Political mismanagment goes a long way towards explaining this gap: National Congress rule tried to eliminate regional imbalances, which involved neglecting the richer states. On the state level, coastal and far Northern states are simply run better than those in the center. Geographical size seems to matter, as smaller states tend to be better run, while the bimaru states are all massive (Though Maharashtra is rather large as well). This was the rationale for breaking off some states from the larger ones, a policy that seems to have worked rather well.
You also have to wonder if being landlocked is a curse, as per Sachs and Collier. State-level variation in GDP in America does not seem to be especially correlated to distance from the coast, but that also reflects massive investments in infrastructure that reduce transportation costs. Those inland states in India that got rich did so by exporting crop surpluses on highways and railways.

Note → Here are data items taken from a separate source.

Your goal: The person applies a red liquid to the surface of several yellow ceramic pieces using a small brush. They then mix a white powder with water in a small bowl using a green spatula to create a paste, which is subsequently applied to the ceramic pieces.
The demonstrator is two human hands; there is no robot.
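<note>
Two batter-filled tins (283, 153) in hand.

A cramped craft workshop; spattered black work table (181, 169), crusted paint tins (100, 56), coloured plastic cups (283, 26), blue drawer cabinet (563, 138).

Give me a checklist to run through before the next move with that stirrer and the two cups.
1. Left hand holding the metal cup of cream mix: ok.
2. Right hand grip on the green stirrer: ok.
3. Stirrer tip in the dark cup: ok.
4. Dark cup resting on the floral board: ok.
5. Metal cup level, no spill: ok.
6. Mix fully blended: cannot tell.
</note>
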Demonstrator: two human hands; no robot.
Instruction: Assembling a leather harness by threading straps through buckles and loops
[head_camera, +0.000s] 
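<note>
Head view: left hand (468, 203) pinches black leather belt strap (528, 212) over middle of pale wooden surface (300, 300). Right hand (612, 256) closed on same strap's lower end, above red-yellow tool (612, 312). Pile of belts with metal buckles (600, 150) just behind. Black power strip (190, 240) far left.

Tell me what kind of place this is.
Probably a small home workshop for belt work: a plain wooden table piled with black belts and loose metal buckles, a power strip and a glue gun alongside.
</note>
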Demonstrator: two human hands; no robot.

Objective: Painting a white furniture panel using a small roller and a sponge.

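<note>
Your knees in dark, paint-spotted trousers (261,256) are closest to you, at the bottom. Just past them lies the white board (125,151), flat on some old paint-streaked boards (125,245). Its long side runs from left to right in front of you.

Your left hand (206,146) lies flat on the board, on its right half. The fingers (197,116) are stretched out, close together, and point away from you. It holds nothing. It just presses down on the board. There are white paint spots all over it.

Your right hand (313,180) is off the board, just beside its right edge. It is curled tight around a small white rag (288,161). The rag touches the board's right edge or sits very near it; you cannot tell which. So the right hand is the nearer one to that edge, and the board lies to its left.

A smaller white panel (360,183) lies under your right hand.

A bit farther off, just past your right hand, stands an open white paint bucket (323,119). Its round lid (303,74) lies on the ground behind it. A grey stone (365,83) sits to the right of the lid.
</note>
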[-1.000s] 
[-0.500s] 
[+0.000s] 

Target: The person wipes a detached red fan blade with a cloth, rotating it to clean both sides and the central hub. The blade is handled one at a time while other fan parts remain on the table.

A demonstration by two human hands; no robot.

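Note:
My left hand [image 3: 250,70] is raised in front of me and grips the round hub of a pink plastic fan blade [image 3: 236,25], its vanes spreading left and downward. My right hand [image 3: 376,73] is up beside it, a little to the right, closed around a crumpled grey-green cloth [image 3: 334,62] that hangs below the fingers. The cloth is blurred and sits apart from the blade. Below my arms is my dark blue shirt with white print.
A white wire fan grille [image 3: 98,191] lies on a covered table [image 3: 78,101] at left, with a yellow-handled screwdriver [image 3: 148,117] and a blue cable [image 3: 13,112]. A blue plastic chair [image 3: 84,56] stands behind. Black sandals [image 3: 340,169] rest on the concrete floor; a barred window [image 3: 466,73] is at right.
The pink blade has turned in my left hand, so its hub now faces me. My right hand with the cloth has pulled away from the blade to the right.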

Increasing the ties betwen inland India--which includes the bimaru states as well as rural portions of coastal states--into the part of India which is growing rapidly is obviously important. It's also essential to tapping into India's "demographic divididend"--India's relatively youthful workforce. It turns out that this bonanza is largely expected in the high-fertility bimaru states--which already contain about 40% of India's population between them. For labor-intensive industry to take advantage of these workers, inland states will need to be as investment-ready as coastal states. Otherwise, the rich parts of India will see large wage inflation and the poorer parts significant unemployment.
Massive investments in human capital and infrastructure are necessary to close this gap, and accountable governance in smaller states is the way there. Plans for a freight corridor between Delhi and Mumbai along Tokyo-Osaka lines are promising, and the Golden Quadrangle linking major Indian metros is working well. Another corridor from Delhi to Calcutta along the Grand Trunk Road could hit another quarter of the population.